Tapping into New-Age Beer Marketing: Beer and Social Media (part 1)

By Bryan Roth @bryandroth

This is the first in a three-part series this week looking at the cross section of beer companies and social media.

Budweiser has their bow tie cans. Miller Lite has a new bottle. Heineken has some sort of ecstasy-induced contraption for clubbing.

Things are getting weird this spring in the Land of Big Beer. Could this simply be the start?

As I’ve noted before, success in sales isn’t directly tied to product quality for these brands. It’s about staying hip and relevant, most noticeably in the way you … notice them. This is how Big Beer combats craft beer encroaching on its shelf space.

But while AB InBev dukes it out in the grocery store, they’re also busy fighting for your attention online. This should come as no surprise, as the people you’d most expect to spend time on social media sites like Facebook, Twitter and others also tend to be the biggest craft beer drinkers, according to a recent study by Mintel. Here’s a breakdown of the percentage of craft beer drinkers per age group compared to the percentage on social media:

Craft Beer Social Media

Millennials (ages 20 to 30) 49% 83%

Gen X (ages 33 to 48) 40% 77%

Baby Boomers (ages 49 to 67) 29% 52%

Silent/WWII (ages 68 to 88) 22% 32%

As Big Beer brands suffer in the store, they’re finding some success in the digital space. So the real question is then: will their new-found efforts pay off?

They are already.

The biggest news came recently from Bud Light sales, which benefited from a Facebook push at the end of last year:

During a four-week period from Dec. 3 to Dec. 31, Bud Light ran Page Post ads that appeared in all Facebook placements, including the mobile News Feed, visible to its 5.8 million fans. … Bud Light found that the campaign resulted in a 3.3% sales lift among households exposed to ads vs. the control group. Some 22.8 million U.S. households —20% of the total — were exposed to the campaign.
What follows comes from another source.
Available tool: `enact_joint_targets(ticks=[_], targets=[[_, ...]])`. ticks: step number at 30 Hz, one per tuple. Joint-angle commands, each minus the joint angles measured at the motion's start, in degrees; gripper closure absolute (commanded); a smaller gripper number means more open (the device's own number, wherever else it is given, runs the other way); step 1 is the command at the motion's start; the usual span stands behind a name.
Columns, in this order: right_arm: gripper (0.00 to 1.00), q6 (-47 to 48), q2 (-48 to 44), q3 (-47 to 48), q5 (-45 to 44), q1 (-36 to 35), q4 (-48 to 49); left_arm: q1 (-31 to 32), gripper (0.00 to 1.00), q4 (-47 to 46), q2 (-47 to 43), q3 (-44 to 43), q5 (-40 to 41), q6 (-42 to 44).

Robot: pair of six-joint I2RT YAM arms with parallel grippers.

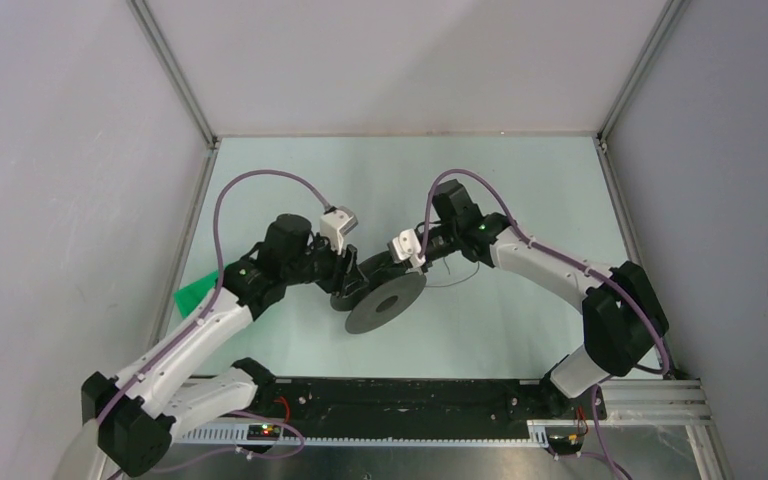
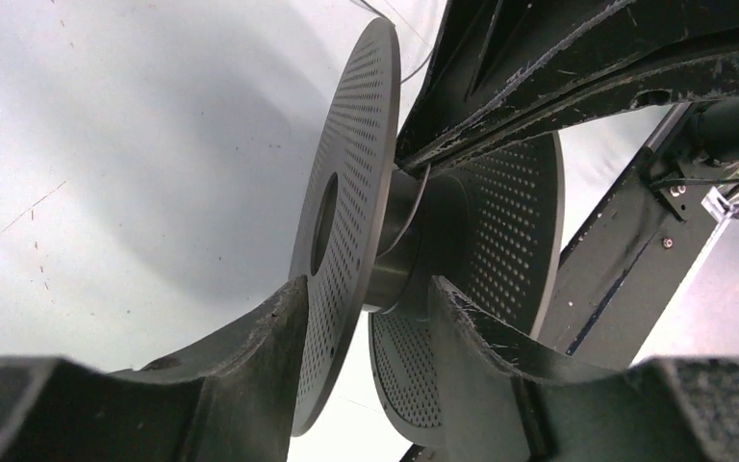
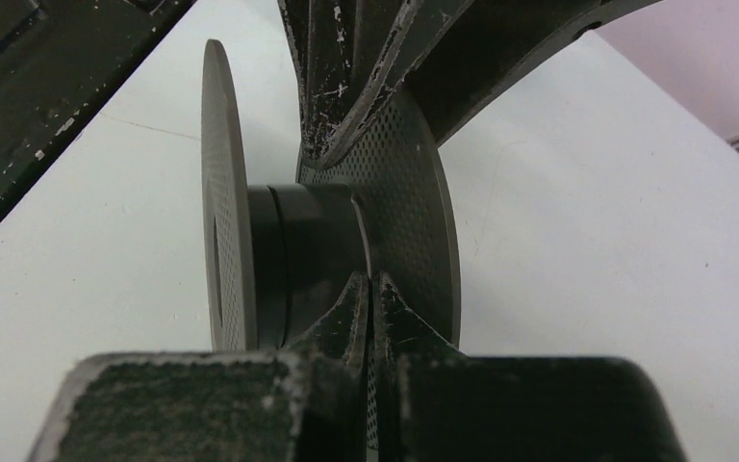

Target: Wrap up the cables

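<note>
The left tool (image 1: 348, 272) and the right tool (image 1: 418, 262) meet over the pale green worktop (image 1: 520, 190), both at a dark grey spool (image 1: 388, 303). The spool lies tilted between them and just nearer the arm bases than either tool tip. Its round flange with a centre hole faces up. A thin black wire (image 1: 452, 286) curls on the worktop just behind the right tool, under its wrist. A green scrap (image 1: 196, 293) lies well behind the left tool, beside its forearm. Neither tool's finger gap can be made out.
</note>
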State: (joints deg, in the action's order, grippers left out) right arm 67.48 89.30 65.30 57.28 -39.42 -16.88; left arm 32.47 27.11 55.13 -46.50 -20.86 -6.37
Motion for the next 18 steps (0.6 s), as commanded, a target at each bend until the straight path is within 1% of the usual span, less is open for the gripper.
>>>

Naturally, this success has changed the way AB InBev plans to address future campaigns. Oddly enough, a battle is brewing (nailed it!) over the 2014 Winter Olympics, for which AB InBev has been a big sponsor in the past. When the Games head to Sochi, Russia, however, that may not be the case:

Asked to comment, Paul Chibe, VP-U.S. marketing for A-B InBev said in a statement: “Our focus for the 2014 Winter Olympics is our official sponsorship of the U.S. Olympics Team. With respect to advertising, TV media is not the only game in town. … We are completely interested in the Olympics. We are looking for innovation, and believe we can better connect with consumers through digital and social media given our marketing plan.”

The writing is on the wall. Or is that in the status update? Hope you like your beer advertisements clogging up your Facebook and Twitter feeds.

Oddly enough, it seems Big Beer isn’t as adept with social media interaction or engagement as much as they are with simple advertising.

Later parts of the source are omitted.